Thursday, September 3, 2015


Three weeks ago, my toddler all of a sudden decided he wanted to sit on the potty and use it. Just like that. Out of the blue. I didn't see that coming. I wasn't ready for it but it was apparent that my son was.

The first time we tried him on the potty just to introduce it and let him have a feel of using it was when he was around a year-and-a-half old. He went a couple of times but after that he didn't want to anymore. The idea of not going in his diaper repulsed him so that at one point he wouldn't even pee while bathing because he wasn't wearing diapers. We didn't push it any further that time since we thought it was pretty early to potty train him anyway. So we hid the small potty away for a time and it sat somewhere in the bathroom collecting dust.

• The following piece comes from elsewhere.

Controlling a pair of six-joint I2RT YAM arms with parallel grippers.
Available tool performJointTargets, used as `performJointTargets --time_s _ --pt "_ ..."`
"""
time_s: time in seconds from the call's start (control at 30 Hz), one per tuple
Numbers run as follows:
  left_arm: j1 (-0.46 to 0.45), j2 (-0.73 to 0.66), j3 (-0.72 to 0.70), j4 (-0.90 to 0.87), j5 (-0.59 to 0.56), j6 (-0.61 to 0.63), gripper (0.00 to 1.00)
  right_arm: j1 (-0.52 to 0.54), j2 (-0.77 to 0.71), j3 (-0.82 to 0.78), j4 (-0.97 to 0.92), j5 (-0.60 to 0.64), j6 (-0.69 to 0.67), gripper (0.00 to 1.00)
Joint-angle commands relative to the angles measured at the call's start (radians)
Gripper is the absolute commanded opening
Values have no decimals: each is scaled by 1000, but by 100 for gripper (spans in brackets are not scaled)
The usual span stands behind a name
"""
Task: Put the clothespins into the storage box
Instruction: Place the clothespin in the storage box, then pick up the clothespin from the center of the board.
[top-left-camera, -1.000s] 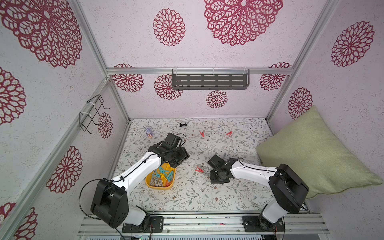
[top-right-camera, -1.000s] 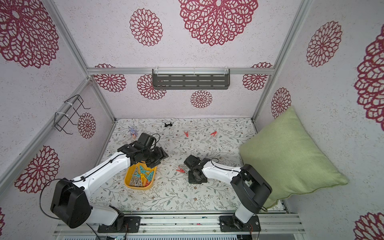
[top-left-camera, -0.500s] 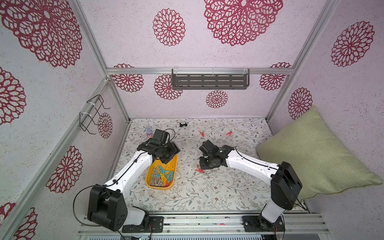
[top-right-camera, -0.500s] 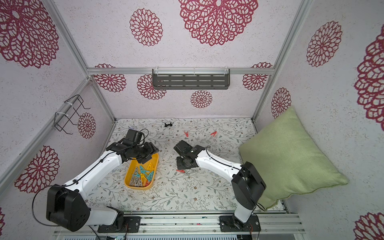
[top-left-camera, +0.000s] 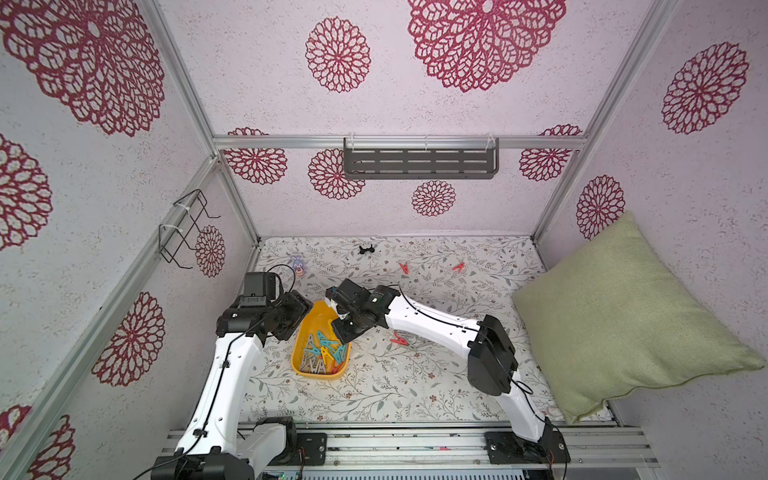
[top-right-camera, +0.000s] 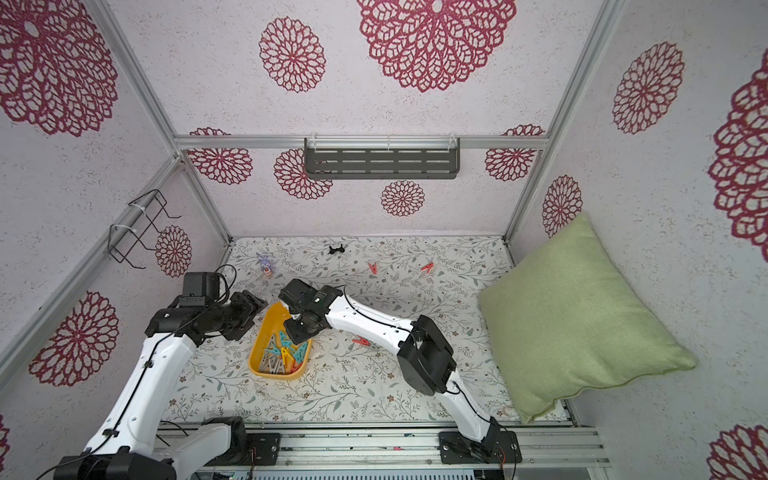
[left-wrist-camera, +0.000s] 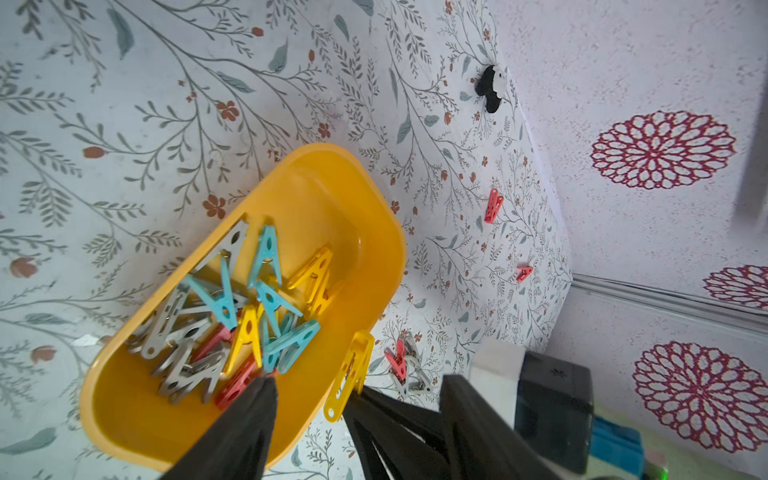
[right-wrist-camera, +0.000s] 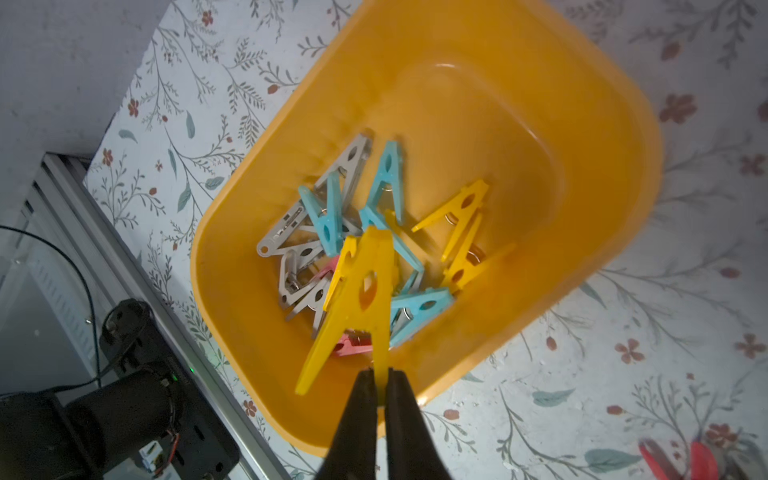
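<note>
The box (top-left-camera: 316, 312), a shallow yellow-orange tray with rounded corners, sits on the floral cloth (top-left-camera: 374, 386) between the two arms, its near end heaped with grey, teal, yellow and red pins (right-wrist-camera: 332, 216) and its far end bare. Above the heap the right gripper (right-wrist-camera: 376, 380), reaching in from the right and tipped down, pinches one leg of a yellow pin (right-wrist-camera: 365, 291) at its tips, while the left gripper (top-left-camera: 296, 319) hangs just beside the box's far left corner, fingers spread and empty. Farther out a red pin (top-left-camera: 399, 340) lies right of the box, and two more red pins (top-left-camera: 404, 268) lie well beyond.
</note>
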Motion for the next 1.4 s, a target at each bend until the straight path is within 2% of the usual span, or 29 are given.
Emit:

Second attempt was when he was about 2. A friend gave me children books about potty training and that kinda got him interested. He would sit and sit and sit and sit and sit while Mommy would read and read and read and read, but that was just pretty much about it. No going in the potty. He was getting to be really good with words by that time and so the songs his potty sings stuck on him that he could actually sing them. Our favorite potty song was the one by Little Baby Bum:

"I like to sit down on the potty. It's so much fun! 
Sometimes I have an accident but that's okay 'cause
Every day I try again
I pee/poo in the potty and wash my hands
I'm growing up and getting tall
I don't need my diapers anymore."

Despite him knowing those potty songs by heart and me having read to him potty books countless times already, he despised going in his potty. He would sit on it every now and then, just to sit, but when it was really time for him to use it, he would throw a fit whenever I offered it. He knew when he's going but he hated sitting on the potty to do his business. One time I thought he was actually doing well because he peed into it a few times with only a couple of accidents but then the following day, he again rejected the potty. It was putting stress on both of us, so I gave the potty a rest, and let it collect more dust.

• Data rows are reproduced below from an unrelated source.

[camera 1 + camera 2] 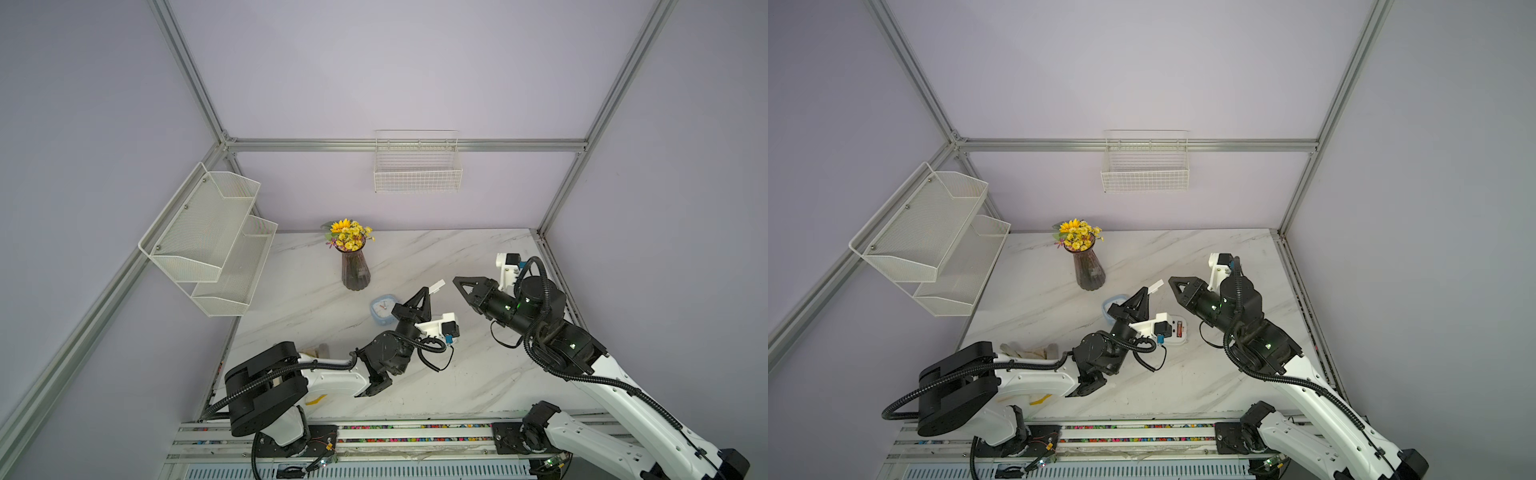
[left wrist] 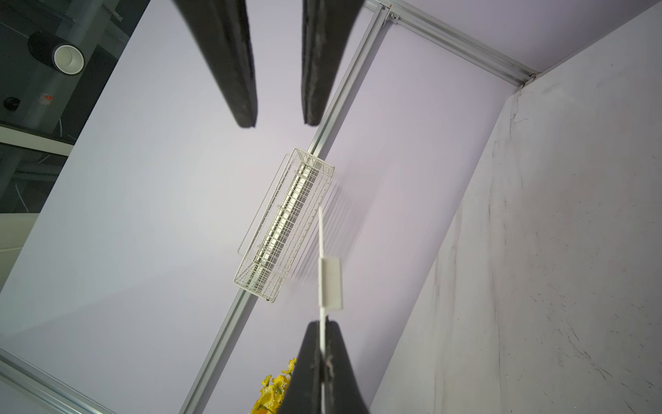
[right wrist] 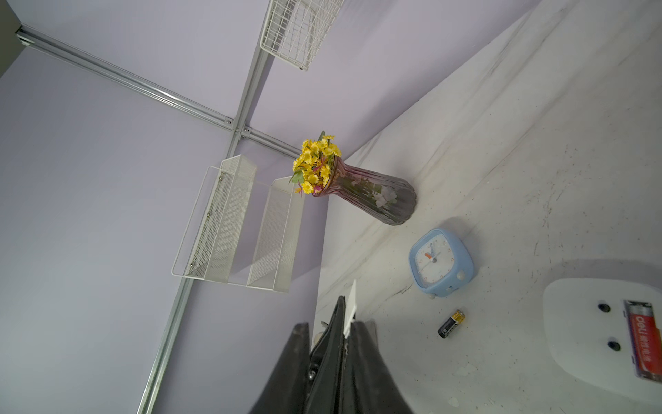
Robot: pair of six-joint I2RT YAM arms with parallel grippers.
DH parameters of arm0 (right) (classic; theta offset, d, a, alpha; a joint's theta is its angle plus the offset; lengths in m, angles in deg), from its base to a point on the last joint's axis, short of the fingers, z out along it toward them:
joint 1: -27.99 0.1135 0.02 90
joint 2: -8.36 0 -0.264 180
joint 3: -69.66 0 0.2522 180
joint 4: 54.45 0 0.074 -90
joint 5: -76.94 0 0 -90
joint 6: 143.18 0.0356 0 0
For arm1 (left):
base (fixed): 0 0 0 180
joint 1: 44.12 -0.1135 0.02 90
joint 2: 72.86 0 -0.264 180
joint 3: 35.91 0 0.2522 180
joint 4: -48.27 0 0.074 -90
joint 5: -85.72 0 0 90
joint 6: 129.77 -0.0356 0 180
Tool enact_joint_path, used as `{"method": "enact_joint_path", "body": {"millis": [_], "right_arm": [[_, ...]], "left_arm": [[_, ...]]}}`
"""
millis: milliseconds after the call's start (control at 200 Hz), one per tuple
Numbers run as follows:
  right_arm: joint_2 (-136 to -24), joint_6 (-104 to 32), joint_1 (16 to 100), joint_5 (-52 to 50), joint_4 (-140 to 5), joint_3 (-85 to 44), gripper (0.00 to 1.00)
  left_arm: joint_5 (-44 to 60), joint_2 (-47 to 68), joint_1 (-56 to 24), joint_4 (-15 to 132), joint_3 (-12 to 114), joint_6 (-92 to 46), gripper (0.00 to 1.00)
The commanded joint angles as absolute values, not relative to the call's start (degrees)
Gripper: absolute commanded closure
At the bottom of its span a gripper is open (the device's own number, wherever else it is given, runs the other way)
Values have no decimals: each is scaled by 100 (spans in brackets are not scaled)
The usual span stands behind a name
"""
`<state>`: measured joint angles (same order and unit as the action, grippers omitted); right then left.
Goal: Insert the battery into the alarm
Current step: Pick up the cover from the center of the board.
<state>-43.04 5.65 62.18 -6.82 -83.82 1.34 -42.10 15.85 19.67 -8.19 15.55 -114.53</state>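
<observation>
A white mesh shelf point(image 1: 212, 237) hangs on the left wall. On the marble table point(image 1: 457, 374) to its right stands a ribbed vase point(image 1: 355, 270) of yellow flowers point(image 1: 349, 235). Just in front of the vase the blue clock point(image 1: 383, 309) lies face up. Over the clock's right edge the left gripper point(image 1: 427, 289) points up and away from the base. Its fingers point(image 2: 310, 358) are pressed together on a thin white plate point(image 2: 330, 283), which looks like a battery cover, though it is seen edge-on. Right of that arm's wrist the white alarm point(image 1: 1177, 341) lies flat on the table, partly hidden in both top views. A red battery point(image 3: 644, 346) sits in its slot. In the right wrist view a black battery point(image 3: 452, 323) lies loose on the table between the clock and the alarm, touching neither. Farthest right, the right gripper point(image 1: 456, 281) hangs above the table with its tip facing the plate, near it but apart. Its fingers point(image 2: 236, 71) stand a modest gap apart with nothing between them.
</observation>
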Motion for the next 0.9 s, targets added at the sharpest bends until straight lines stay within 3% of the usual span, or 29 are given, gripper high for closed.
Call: {"method": "enact_joint_path", "body": {"millis": [0,355,790,895], "right_arm": [[-4550,441,6227,-388,-8253,93,76],[-4723,570,6227,-188,-8014,116,76],[-4891,593,6227,-238,-8254,80,100],[-4903,571,6226,-277,-8307,66,100]], "left_arm": [[-4230,1393,1998,-1171,1565,-11686,100],[-4181,1389,2097,-1076,1551,-11799,100],[-4190,1405,2134,-1074,1565,-11807,100],[-4181,1406,2136,-1092,1558,-11799,100]]}}
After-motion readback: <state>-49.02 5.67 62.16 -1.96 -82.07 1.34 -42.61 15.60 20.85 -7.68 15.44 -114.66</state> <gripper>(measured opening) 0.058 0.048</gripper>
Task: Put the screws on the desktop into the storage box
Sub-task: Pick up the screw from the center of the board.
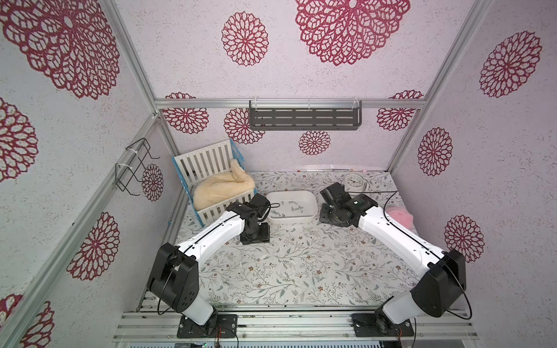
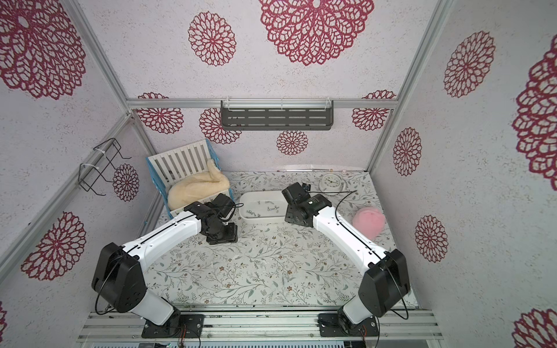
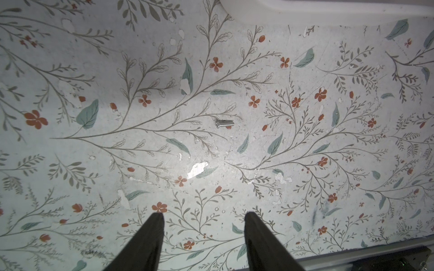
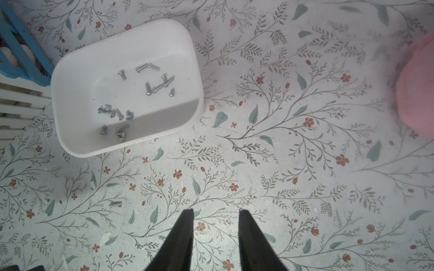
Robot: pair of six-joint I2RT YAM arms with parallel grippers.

Then, three weeks ago happened. No fuss. No resistance. Little to no accident at all during awake. I was impressed. I was floored. I was taken by surprise. Third day into it, he was fully potty trained during daytime. Sometime around the first week, he woke up around 3:00 in the morning to go potty. I couldn't believe it. Second week into it, he was fully potty trained, day and night. A couple of times he woke up in the morning with "wet" pull-ups but it was because he had drank a cup of milk or so right before he went to bed.

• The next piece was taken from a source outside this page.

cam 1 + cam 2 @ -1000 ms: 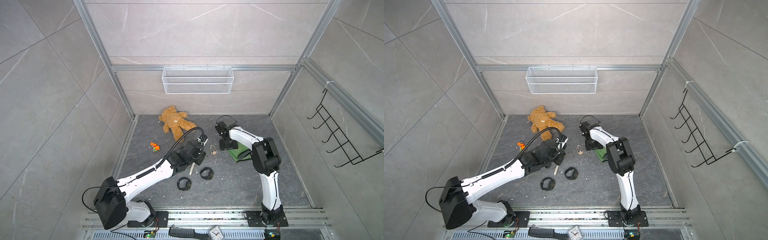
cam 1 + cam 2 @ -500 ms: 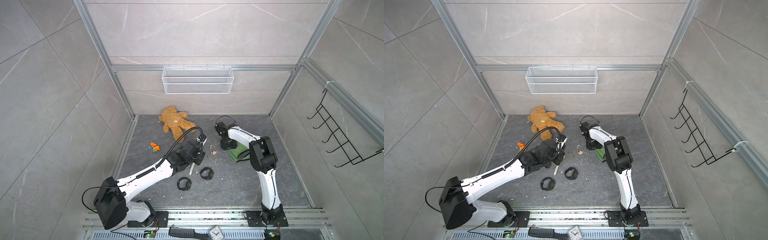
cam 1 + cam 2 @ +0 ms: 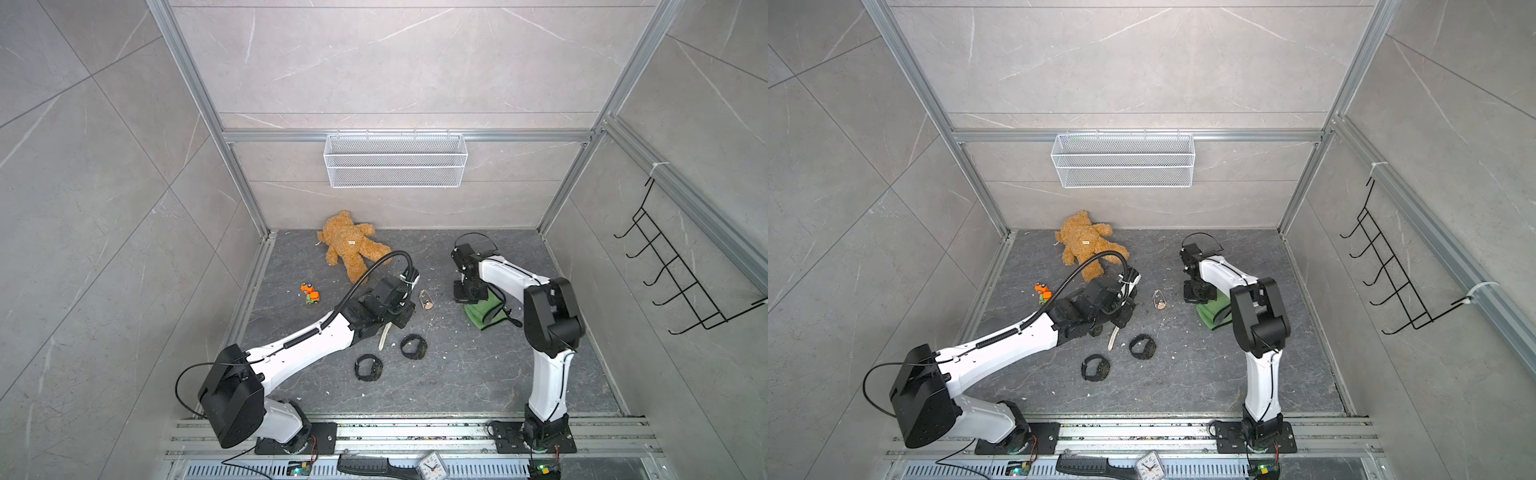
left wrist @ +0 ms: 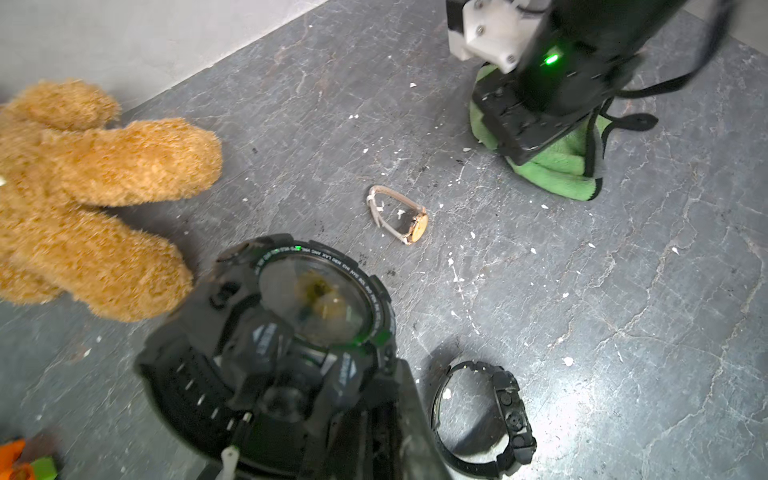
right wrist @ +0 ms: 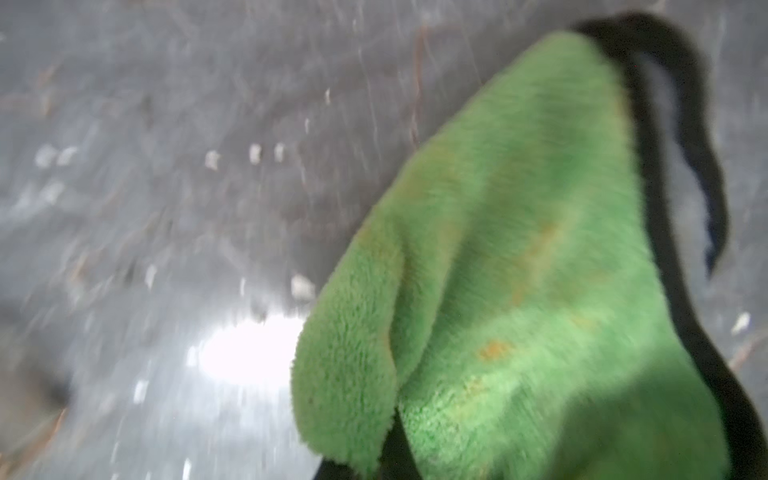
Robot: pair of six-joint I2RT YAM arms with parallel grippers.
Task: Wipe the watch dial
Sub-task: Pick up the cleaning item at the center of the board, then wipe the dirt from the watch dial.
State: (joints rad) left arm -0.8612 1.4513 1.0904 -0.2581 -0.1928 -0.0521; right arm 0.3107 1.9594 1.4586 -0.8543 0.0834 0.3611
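left gripper [image 4: 291, 399] clamped on black watch [image 4: 307, 307], right gripper [image 3: 469, 297] pinching green cloth [image 3: 482, 316]

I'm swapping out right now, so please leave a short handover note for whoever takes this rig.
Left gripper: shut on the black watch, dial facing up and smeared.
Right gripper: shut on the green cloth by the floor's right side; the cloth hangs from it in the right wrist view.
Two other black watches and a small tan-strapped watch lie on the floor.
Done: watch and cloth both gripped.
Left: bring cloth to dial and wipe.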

I didn't expect he'd be potty trained so fast. Even when in the tub bathing or swimming in the pool, he tells us when he needs to pee. We went on a trip last week and we were driving on the interstate when 2.5 miles away the next exit, he felt the urge. We told him to hold it until we could exit. He grunted, "going, going" several times, and twitched positions, shifted and stretched his legs with toes pointing forward, while we scurried to exit. I could tell he really was trying his best to hold it and on the verge of it, but he still was ABLE to hold it! We exited, found a gas station, pulled his pants down, and as soon as we sat him down the potty, he relieved himself. He is really very good in holding his pee/poo that he always makes it to the potty with no leaks whatsoever. Totally impressive!

I am so proud of my son for having achieved this milestone. I was talking to my sister about this and she congratulated me pointing that potty training is one of the big challenges for parents. I think readiness is really the key and commitment on the caregiver's part. It helped that I was constantly reminding my son about the need to say bye to his diapers and learning to use the potty as he is not a baby anymore, but it was my son's readiness that made potty training a breeze for us. I give my son all the credits for a very successful potting training. Kudos, my big boy! ;)

Geez. My son is two-and-a-half. He is potty trained. He is weaned off his binky. He feeds himself. He can flush the toilet by himself. He can wash his hands by himself. In fact, he even says, "Do it yourself (myself)." This is happening too fast. Too overwhelming for me. It's a sinking feeling. I can't seem to wrap my head around it. In a click, my son was suddenly ready, and I wasn't. I'm still not. I don't think I will ever be ready.

Comfy in his big boy boxer briefs.
Phone in hand. Chilling on the big bed. Tank tops. Boxer briefs.
Makes me feel I already have a teenager.

Wednesday, September 2, 2015


The first time I tried to wean my 2.5-year-old son off his binkies was I think when he was around 20 months or so. His binkies brought him certain calm that even us, his parents, apparently could not provide. When I tried to keep him from having his binkies, he obviously got so stressed out, that he literally cried for an hour. It happened twice, and I saw how miserable he really was without his binkies. I felt guilty for subjecting him to such torture. He just wasn't ready yet, and I felt so bad for not being sensitive enough towards my son. After all, it was me who knows him best, and yet I gave in to what others dictated. My heart broke for him, and so after two failed attempts, I let him have his binkies again.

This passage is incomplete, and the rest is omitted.